Rahaf was nearly deported while travelling via Thailand to seek her asylum  

21 May 2019

Amnesty International Thailand

As she decided to wear a crop haircut, Rahaf had been confined to her room for six months. The punishment was the last straw that prompted the 18-year-old-Rahaf Mohammed Alqunun from Saudi Arabia to hatch a plan to escape from her family.  Now, she is free and can determine her own future as a refugee in Canada. 


Rahaf’s new life in Canada 

According to Rahaf, all the effort she made was worth it. Right now, she can live a free life.  She feels very safe in Canada which respects human rights. She promises to dedicate her time to demanding the rights of women around the world, so that they could enjoy their rights just as she does in Canada. 


She has received financial support and advice from the government to help her understand her refugee rights. 


From now on, she wants to be known simply as Ms. Rahaf Mohammed without her family name (she was formerly known as Rahaf Mohammed Alqunun).   


Rahaf was nearly deported while travelling via Thailand to seek her asylum  

Harking back to January 2019, Rahaf had escaped from her family while they were having a vacation in Kuwait. She then bought round-trip tickets to Australia wishing to seek asylum there. As she had disembarked and had checked in into a hotel in the transit area of the Suvannaphum International Airport, some Thai officers had tried to break into her room. Through twitters, she made herself heard to the world letting them know the officers were trying to deport her to her country. And she feared religious persecution and abuse by her family.   




Help from the UN Refugee Agency has eventually arrived and her application for asylum was immediately accepted for review.  She was then granted asylum in Canada and more than willing to take it, as it was faster than trying to apply for asylum in Australia.  


“I want to free myself from oppression 

Rahaf was born and bred in a family strictly adhered to the tenet of Islam in Saudi Arabia where women need permission from their male custodians prior to being able to go outside or to work. Women are forced to adhere to a dress code to the liking of their families. It is justified for women to be subject to harsh punishment imposed by their male custodians 


Her genuine identity stands starkly contrast to her family’s religious views.  She yearns for freedom just like all human beings and want to be treated equally regardless of her sex.   


In Saudi Arabia, the crime of apostasy warrants death penalty. Rahaf’s renunciation of Islam has greatly upset her family. She had been forced to wear hijab and to pray as required by the religious teaching.
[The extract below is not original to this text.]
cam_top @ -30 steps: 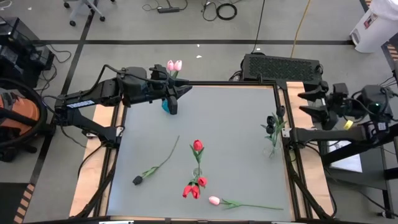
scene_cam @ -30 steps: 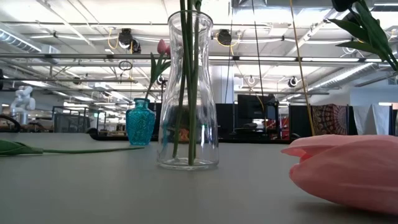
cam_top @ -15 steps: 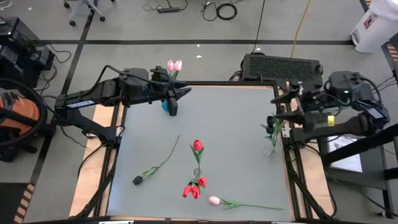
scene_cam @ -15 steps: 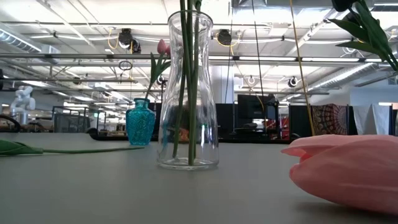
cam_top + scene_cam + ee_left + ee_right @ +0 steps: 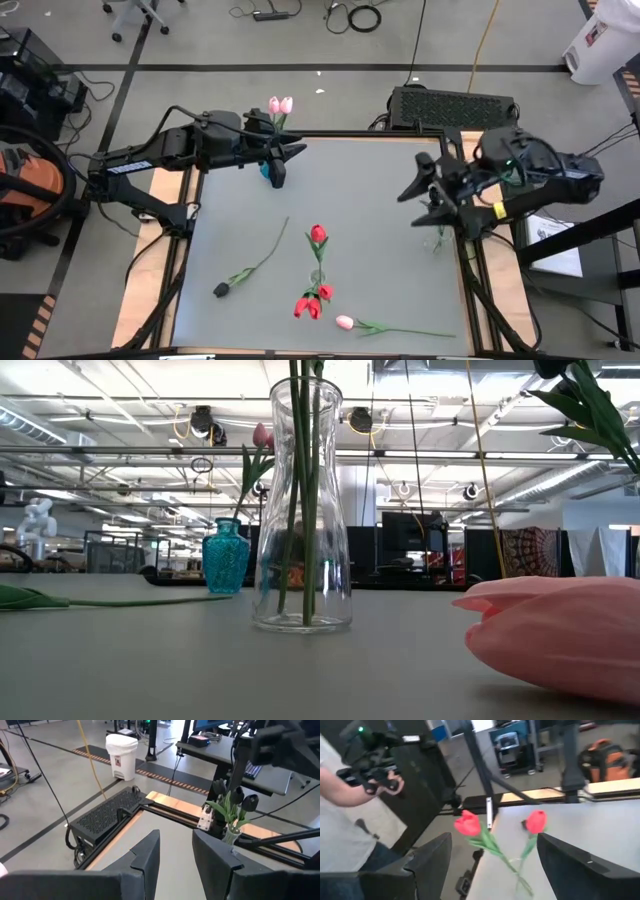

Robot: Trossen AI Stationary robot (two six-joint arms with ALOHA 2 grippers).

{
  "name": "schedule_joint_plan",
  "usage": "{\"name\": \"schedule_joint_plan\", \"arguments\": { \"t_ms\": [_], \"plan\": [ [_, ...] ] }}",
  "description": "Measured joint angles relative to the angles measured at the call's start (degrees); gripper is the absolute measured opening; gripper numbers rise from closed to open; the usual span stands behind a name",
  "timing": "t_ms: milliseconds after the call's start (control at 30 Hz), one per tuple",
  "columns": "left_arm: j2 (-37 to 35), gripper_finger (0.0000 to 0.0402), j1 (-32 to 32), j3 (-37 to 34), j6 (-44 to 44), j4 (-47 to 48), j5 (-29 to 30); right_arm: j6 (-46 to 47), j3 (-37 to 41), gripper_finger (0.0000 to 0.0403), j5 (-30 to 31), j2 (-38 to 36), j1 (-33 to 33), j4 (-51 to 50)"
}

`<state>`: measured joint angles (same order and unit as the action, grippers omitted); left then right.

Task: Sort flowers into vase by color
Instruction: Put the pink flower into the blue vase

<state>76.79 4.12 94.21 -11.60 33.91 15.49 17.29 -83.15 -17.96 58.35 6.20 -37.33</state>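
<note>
A blue vase (image 5: 268,170) at the table's far left holds two pink tulips (image 5: 280,105). My left gripper (image 5: 296,149) hovers open just above it, nothing between its fingers (image 5: 175,855). A clear vase (image 5: 318,272) in the middle holds red tulips (image 5: 318,235). At the right edge, another clear vase (image 5: 436,238) holds black tulips (image 5: 234,802). My right gripper (image 5: 415,205) stands wide open above the table beside that vase, facing the red tulips (image 5: 470,825). A black tulip (image 5: 250,268) and a pink tulip (image 5: 345,322) lie flat on the table.
A black slotted box (image 5: 450,105) sits beyond the table's far edge. A person (image 5: 345,820) with a hand-held controller stands off the table's left side. Bare grey table (image 5: 370,170) lies between the vases.
My right gripper has swung in from beyond the table's right edge toward the left and now hangs over the table by the black-tulip vase, still wide open. The flowers and vases have stayed put.
</note>
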Motion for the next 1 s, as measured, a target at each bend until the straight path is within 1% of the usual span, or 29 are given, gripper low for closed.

Her disobedience had yielded her physical abuse.  


For so long, Rahaf had hatched a plan to escape from her family. She had waited until she was 18 years of age. According to laws in the Middle East, one can become a sui juris person when reaching the age. But not in Saudi Arabia. All women there, regardless of their ages, are required to seek permission from their husbands, fathers, or sons prior to travelling abroad.   


“I’m sure that there will be a lot more women running away. I hope my story encourages other women to be brave and free for now." Rahaf said in her first press interview upon her arrival in Canada (January 2019)



Amnesty Advocated for Her Release 


Amnesty International Thailand launched a public statement calling for Thai authorities to not force Rahaf back to Saudi Arabia. This is because she had clearly vowed that she would be subjected to criminal proceeding for non-compliance with the country’s law under which women are under male guardianship. Therefore, forcing her back to Saudi Arabia would lead to human rights abuses against her, which infringes the international customary non-refoulement principle.